> _EXERCISE AIM_
When you reach the line with "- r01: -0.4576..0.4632" in the listing below, transcribe it and each line after it up to and including the line with "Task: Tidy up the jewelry", exactly and with nothing else.

> _RAW DATA_

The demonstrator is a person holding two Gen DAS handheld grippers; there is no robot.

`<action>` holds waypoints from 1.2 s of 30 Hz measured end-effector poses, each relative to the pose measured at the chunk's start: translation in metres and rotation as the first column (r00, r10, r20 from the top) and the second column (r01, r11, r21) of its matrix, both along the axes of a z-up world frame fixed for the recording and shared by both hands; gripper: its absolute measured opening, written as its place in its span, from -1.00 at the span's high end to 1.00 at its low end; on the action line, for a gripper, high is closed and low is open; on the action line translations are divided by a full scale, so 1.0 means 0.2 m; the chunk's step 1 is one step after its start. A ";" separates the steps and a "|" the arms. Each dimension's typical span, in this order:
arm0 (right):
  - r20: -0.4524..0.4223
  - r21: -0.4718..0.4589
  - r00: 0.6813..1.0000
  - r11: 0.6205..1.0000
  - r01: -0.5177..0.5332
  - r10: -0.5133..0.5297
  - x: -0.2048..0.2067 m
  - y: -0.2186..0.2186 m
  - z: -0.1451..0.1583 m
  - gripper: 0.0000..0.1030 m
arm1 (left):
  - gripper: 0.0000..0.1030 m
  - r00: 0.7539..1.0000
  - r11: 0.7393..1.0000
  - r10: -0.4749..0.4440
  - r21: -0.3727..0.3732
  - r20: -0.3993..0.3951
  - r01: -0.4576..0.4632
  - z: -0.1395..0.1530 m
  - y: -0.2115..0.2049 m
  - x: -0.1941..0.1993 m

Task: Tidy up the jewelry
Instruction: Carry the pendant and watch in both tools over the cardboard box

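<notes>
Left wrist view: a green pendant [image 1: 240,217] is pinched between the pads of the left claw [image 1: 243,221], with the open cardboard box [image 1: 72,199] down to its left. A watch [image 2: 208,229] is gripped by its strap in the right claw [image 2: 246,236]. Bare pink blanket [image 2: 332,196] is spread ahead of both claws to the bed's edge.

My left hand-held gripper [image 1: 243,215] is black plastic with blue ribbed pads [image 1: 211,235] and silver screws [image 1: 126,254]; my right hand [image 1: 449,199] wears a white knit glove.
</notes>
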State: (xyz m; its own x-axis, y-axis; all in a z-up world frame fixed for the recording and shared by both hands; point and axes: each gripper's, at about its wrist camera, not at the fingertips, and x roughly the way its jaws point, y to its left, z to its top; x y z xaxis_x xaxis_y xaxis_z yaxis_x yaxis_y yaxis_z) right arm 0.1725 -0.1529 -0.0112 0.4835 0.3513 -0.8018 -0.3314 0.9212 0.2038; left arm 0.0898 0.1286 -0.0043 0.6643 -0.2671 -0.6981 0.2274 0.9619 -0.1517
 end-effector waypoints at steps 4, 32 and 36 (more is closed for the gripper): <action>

> _SOLUTION FOR THIS PROBLEM_
  - r01: -0.4576..0.4632
  - z: -0.1395..0.1530 m
  - y: -0.2115..0.2049 m
  - x: -0.1941..0.1993 m

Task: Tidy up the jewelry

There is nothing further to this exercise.